Ino and Sakura were speechless at Kiba's sheer terror.
It was exactly like what folks said back during the Chūnin Exams when Kiba fought Naruto.
Kiba and Naruto's personalities were way too similar!
So similar, in fact, that in certain dirty books, Naruto's male co-star only showed up more often when Sasuke was involved.
Sure enough.
Kiba's screech gave Sakura a sudden wave of déjà vu.
'Wasn't this just Naruto in another font?'
He clearly only half-understood the situation, yet he still had to be the first idiot to jump out and broadcast his ignorance.
'Who said she need to transplanted a dick?'
'Couldn't she just ... do it herself?'
Sakura thought to herself, exchanging a quick glance with Ino.
"What's with that look, Sakura?"
When Ino caught Sakura giving her a look that practically screamed, I totally get you, her entire body went numb.
"I just don't get it. Why is it that the second Sage Mode gets mentioned, everyone's first thought is... jerking off?"
Ino shot Sakura a deeply resentful glare.
'Sakura, you and Kiba are obviously just the pot calling the kettle black. So why?'
"What's there not to understand?" Sakura laughed at Ino's complaint. "What else would it be? Didn't you literally just say you wanted a shortcut? Isn't that exactly what a shortcut is? Or do you really plan to rely on your own talent and slowly grind it out?"
"No, I refuse to believe it. Don't tell me the senpais who trained in Sage Mode back in the day relied on that crap too?"
Ino had actually already been totally persuaded, but she still had to keep arguing aloud.
Because if she didn't refute it, it'd be no different from announcing to the whole room that she was prepping to go mining in the near future.
But the second she said that...
Senju Tobirama opened his mouth a fraction, looking like he wanted to jump in.
Even though his idiot brother Hashirama was a completely depraved reincarnation of Asura's chakra, his raw strength was so absurd that he could enter Sage Mode just by clapping his hands together and holding still for a few seconds.
But that other guy, Jiraiya, was a different story.
Not too long ago, Tobirama learned that Jiraiya had actually copied his student Naruto's method and started using the "jerking off" trick to enter Sage Mode too.
"Ahem. If you want to discuss such private matters, do it on your own time."
Tobirama cut the topic off.
"Enough. This S-rank mission to spread the story is officially entrusted to all of you. It concerns the very survival of the shinobi world. Do your best."
Like a total scumbag who'd just gotten what he wanted, Senju Tobirama immediately grew impatient and tried to shoo them away.
No one complained.
Because they, too, could hardly wait to go and "keep the secret."
First on the list: spilling the tea to guys like Neji and Lee, so they could join the ranks of those "keeping the secret."
As for Senju Tobirama, he was feeling a bit impatient himself.
Today, right after getting freed from Yachihoko, he had dispatched a Shadow Clone over to Orochimaru's camp to check up on their latest research progress.
There wasn't much to report on Orochimaru's end. Everything was cooking along steadily.
However, another Akatsuki member ended up giving Tobirama a pleasant surprise.
That guy was Sasori of the Red Sand.
Thanks to Makoto's influence, Sasori had actually retained his emotions, though the leftovers mostly consisted of curiosity, competitiveness, and other traits that fueled his research.
But no matter how you sliced it, as long as Sasori chose to keep them, traces of normal human emotions were bound to stick around too.
The key point was that Sasori no longer fought against having feelings.
Because of that, when Sasori figured out during his research that actual human sensory perception could be super important, a lightbulb went off in his head.
This rang especially true when he was crafting new puppets by hand.
Touch, combined with his human puppet body, could help him judge material textures way better and assemble parts with pinpoint precision.
Smell let him directly identify the scent of certain special components.

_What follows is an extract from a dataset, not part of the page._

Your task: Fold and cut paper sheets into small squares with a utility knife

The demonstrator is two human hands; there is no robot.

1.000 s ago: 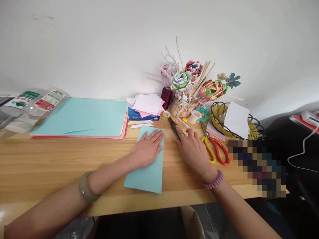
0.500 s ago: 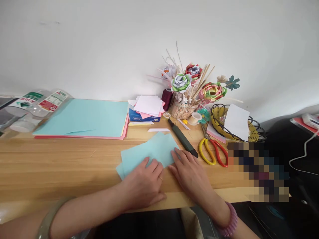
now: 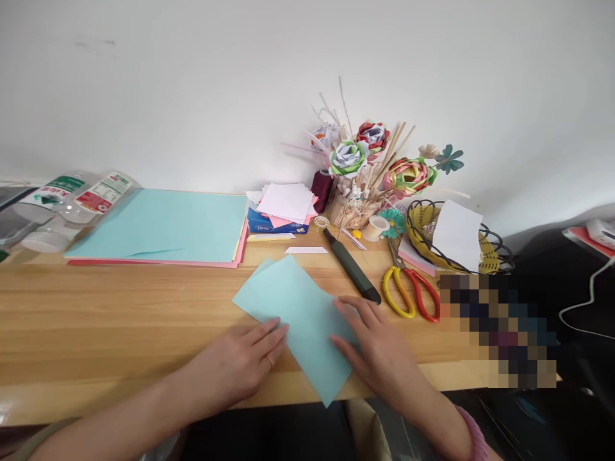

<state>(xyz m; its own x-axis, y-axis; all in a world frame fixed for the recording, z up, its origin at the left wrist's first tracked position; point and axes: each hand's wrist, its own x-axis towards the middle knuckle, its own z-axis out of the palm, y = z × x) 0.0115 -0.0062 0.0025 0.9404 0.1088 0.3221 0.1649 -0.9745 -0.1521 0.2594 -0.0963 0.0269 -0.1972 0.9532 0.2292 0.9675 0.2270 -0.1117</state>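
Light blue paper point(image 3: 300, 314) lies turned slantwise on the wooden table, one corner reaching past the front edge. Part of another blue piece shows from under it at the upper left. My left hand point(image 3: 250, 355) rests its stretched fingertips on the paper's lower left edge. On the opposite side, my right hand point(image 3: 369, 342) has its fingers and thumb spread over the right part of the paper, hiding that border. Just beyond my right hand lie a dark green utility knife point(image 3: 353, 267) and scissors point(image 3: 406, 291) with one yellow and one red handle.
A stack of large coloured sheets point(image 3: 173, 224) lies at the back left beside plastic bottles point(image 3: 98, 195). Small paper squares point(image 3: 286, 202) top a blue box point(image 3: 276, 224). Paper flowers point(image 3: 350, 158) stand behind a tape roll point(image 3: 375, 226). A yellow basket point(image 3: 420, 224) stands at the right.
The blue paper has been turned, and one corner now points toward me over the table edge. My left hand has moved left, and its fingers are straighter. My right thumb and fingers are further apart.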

And since his body was literally a human puppet, whenever he dealt with poisons that only attacked the physical body instead of chakra, he could just straight-up taste them to confirm their flavor and finer details.
These were basic senses normal humans possessed naturally, but for a human puppet, he had to rely on sensory perception jutsu to fake them.
And while sensory jutsu was great for gathering intel, it was pretty damn clunky for delicate, high-precision work.
Think of vision, the most direct sense.
If a guy went blind and had to rely entirely on hearing, sure, he might still scrape by as a ninja, but his combat strength would totally tank.
Thus, after some heavy research, Sasori cooked up a set of sensory formulas that could be freely toggled on and off, linking directly to his soul.
When flipped on, he got the exact same sense of touch, smell, and taste as a regular human body.
When flipped off, he went right back to being a human puppet, completely immune to pain and bodily fatigue.
You could only say it was lucky as hell that Sasori used to specialize in human puppets.
Thanks to the massive anatomical experience he racked up dissecting the Third Kazekage, he managed to perfect this brand-new technique.
However, once this new tech was finished, the person who was the most hyped about it actually wasn't Sasori.
Sasori himself didn't even care that much.
In his eyes, it was just a handy auxiliary tool for his work.
The happiest guy in the room was, of course, the Second Hokage, Senju Tobirama.
Sasuke had finally released Madara from the Chibaku Tensei.
On the surface, Madara seemed to have temporarily accepted his fate, currently chilling with Hashirama and reminiscing about the good old days.
But Tobirama knew damn well that the naturally evil Uchiha Madara was just biding his time, looking for a crack in their guard so he could kickstart his evil plan again at any second.
Besides, taking a massive step back, even if Madara truly gave up on his schemes, did that mean they should just let him enjoy a peaceful "retirement"?
No matter what, Madara needed a little punishment as a warning.
The aphrodisiac originally planted inside Madara's body to target his chakra was already gone.
Now, aside from his frail-ass body, there wasn't really much wrong with the guy.
However, there was one glaring problem.
Senju Tobirama had promised his brother that after reviving Madara with the Edo Tensei, he absolutely wouldn't lay a finger on the man.
He literally couldn't act against Madara.
So what the hell was he supposed to do?
After chewing on it for a bit, Tobirama hatched a plan.
Since he couldn't make a direct move against Madara, he'd just make Madara walk right into a trap himself.
...
Half an hour later.
Senju Tobirama brought two people along and tracked down his brother Hashirama and Uchiha Madara lounging beneath a tree.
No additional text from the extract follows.